Ah, Henley again, and jolly boating weather. On Thames or on Tyne, we can at least ‘swing, swing together’ for the river waters find their own level and are widely accessible. If the same could be said of playing fields, grand school facilities and small class sizes we might all fare better. North East exam results this year reveal a lower proportion of high grades than in other regions. Nationwide there are now a million children in classes of over 30 pupils, and class sizes in secondary schools are the highest for 40 years. In Europe the average size of primary school classes is 20, in the UK the average is 28.

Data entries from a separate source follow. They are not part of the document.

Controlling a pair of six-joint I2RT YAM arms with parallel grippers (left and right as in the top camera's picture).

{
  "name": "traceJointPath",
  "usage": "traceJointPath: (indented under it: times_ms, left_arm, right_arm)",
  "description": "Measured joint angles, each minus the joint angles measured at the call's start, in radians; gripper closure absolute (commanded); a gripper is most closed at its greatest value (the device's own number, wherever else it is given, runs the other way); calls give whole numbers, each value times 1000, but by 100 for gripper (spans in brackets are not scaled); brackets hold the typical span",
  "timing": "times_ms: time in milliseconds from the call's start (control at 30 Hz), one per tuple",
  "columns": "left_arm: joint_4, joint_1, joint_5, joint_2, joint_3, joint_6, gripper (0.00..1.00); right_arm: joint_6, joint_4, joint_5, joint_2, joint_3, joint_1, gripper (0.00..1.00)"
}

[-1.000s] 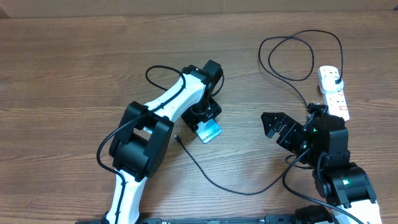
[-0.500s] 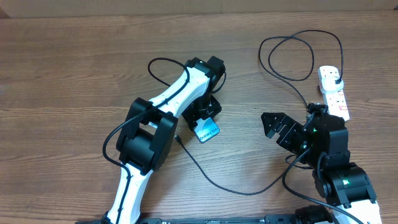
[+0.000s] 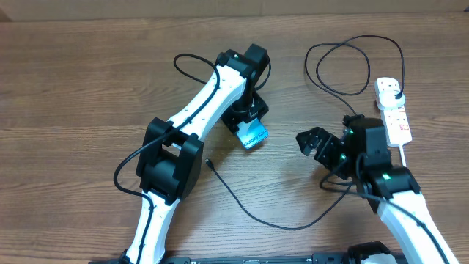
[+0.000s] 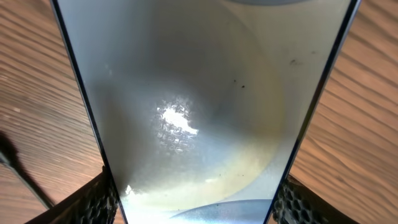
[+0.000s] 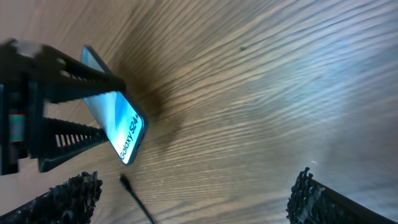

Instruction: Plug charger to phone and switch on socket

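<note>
My left gripper (image 3: 248, 119) is shut on the phone (image 3: 254, 135), gripping its two long edges and holding it tilted, lower end near the table. In the left wrist view the phone's screen (image 4: 199, 112) fills the frame between the fingers (image 4: 194, 202). The charger cable's small tip (image 3: 209, 162) lies on the table left of and below the phone, apart from it. The cable (image 3: 282, 225) curves right, passes under my right arm and loops to the black plug (image 3: 396, 92) in the white socket (image 3: 394, 117). My right gripper (image 3: 316, 144) is open and empty, right of the phone. The right wrist view shows the phone (image 5: 121, 127) and the tip (image 5: 124, 180).
The socket's thick white cord (image 3: 405, 156) runs down beside my right arm. The cable makes a loop (image 3: 352, 66) at the back right. The left arm (image 3: 198, 110) stretches diagonally across the middle of the wooden table (image 3: 88, 88).
My left gripper has carried the phone up and to the right, away from the cable tip. My right arm has swung left and forward towards the table's middle.
</note>
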Motion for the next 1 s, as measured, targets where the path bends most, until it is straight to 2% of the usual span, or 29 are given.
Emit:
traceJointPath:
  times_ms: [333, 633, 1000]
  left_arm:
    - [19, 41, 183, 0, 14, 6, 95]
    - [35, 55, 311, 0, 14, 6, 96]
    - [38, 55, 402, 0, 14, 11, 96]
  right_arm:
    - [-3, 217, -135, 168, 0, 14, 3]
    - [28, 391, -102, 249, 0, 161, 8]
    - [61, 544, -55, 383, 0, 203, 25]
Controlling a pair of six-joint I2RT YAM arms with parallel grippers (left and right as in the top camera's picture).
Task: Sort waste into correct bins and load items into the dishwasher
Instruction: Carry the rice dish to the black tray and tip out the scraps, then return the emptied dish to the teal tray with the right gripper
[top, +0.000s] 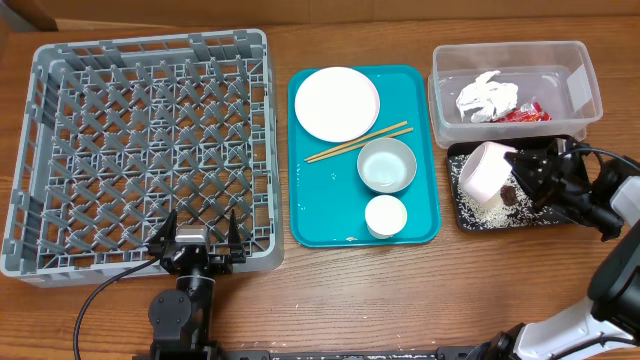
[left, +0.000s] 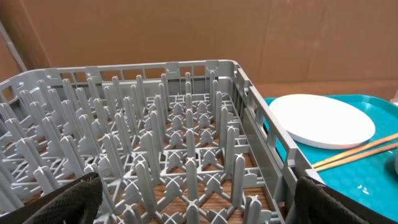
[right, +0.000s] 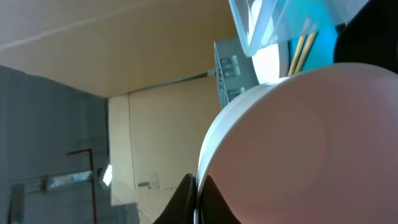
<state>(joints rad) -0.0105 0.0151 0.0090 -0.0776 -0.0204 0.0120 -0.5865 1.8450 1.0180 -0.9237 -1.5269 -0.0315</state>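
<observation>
My right gripper (top: 515, 168) is shut on the rim of a white bowl (top: 485, 168) and holds it tipped on its side over the black tray (top: 470, 212), where loose rice grains (top: 478, 213) and a brown scrap (top: 512, 195) lie. In the right wrist view the bowl (right: 311, 143) fills the frame, its rim pinched between my fingers (right: 198, 202). The clear tub (top: 575, 55) holds the crumpled napkin (top: 487, 97) and the red-and-silver wrapper (top: 522, 114). My left gripper (top: 196, 240) is open and empty at the grey dish rack's (top: 60, 60) front edge; the rack (left: 161, 124) has nothing in it.
The teal tray (top: 310, 225) between the rack and the bins carries a round white plate (top: 337, 103), two chopsticks (top: 357, 142), a white bowl (top: 386, 164) and a small white cup (top: 385, 215). The plate (left: 320, 119) and chopsticks (left: 357, 151) also show in the left wrist view.
</observation>
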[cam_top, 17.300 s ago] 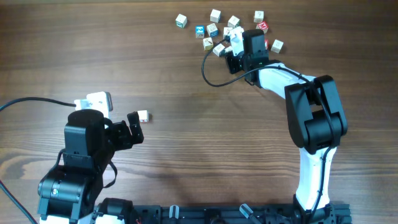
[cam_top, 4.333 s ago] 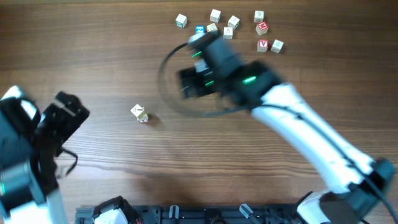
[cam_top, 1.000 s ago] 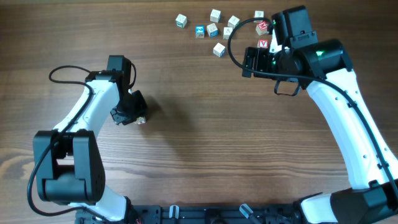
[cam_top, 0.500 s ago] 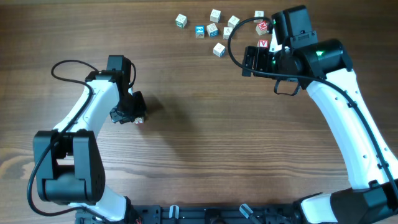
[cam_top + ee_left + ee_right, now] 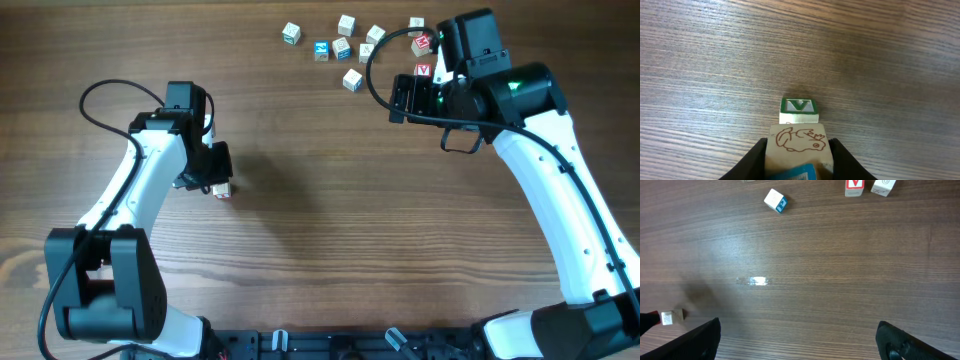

The implications of this are obvious. Just as an illustration, part of my work in North East factories was to assess visual acuity. One method to test near vision used Jaeger Eye Charts, written pieces to be read in small to progressively larger font sizes. The smallest font-size piece begins: ‘Hope, they say, deserts us at no period of our existence’. The test is not of reading ability, but commonly it was read thus: ‘Hope, they say, deserts (pronounced as in sand and camels) us …’ the reader did not recognise ‘deserts’ as a verb, nor notice that the sentence didn’t make sense as read. But, give that same test to a Polish employee, and they would understand and read it correctly; in their second, or possibly third language.
To allow young adults to leave school and fend for themselves without good reading ability is unfair to them. They will be disadvantaged all their lives without this fundamental skill. The Education Secretary hasn’t said much about pupil reading attainment, though does plan to offer Latin on the curriculum in English State Schools; ‘to ensure the subject was not ‘’for the privileged few’’’. So that’s good news, though one wonders how many Latin teachers wait in the wings.
Latin (or Greek?)
As one of the ‘privileged few’, the Prime Minister learnt Latin at school. He is fond of quoting from the classics, but favours Greece over Rome. He spoke forcefully for Greece in a ‘Greece v. Rome’ debate with Mary Beard. The audience pre-debate vote (55th minute in the film) was 38% for Greece, 31% for Rome, 31% ‘don’t know’. The second vote (I hr 34th minute), after both had delivered their arguments, was 44% for Greece, 56% for Rome; a 9% swing from Greece to Rome. Professor Beard makes the study of Latin and Ancient Roman civilisation very appealing. Learning Latin in schools may be interesting for students who are given the opportunity.
Spreading out opportunity?
In his speech to the Conservative Party conference last year, Prime Minister Boris Johnson listed the ways in which his government ‘in the teeth of the pandemic… [intends to] … spread opportunity more widely and fairly’ Education was not high on that list. Listening first to the account of his prowess in ‘arm-wrestling, leg-wrestling, Cumberland-wrestling’ made me think he should forget the ‘teeth of the pandemic’, take his own teeth out, put them back the right way round and start talking sense.
Hope, it’s true, deserts us at no period of our existence. Let us enjoy the jolly boating weather, and look forward to seeing opportunity spread more widely and fairly.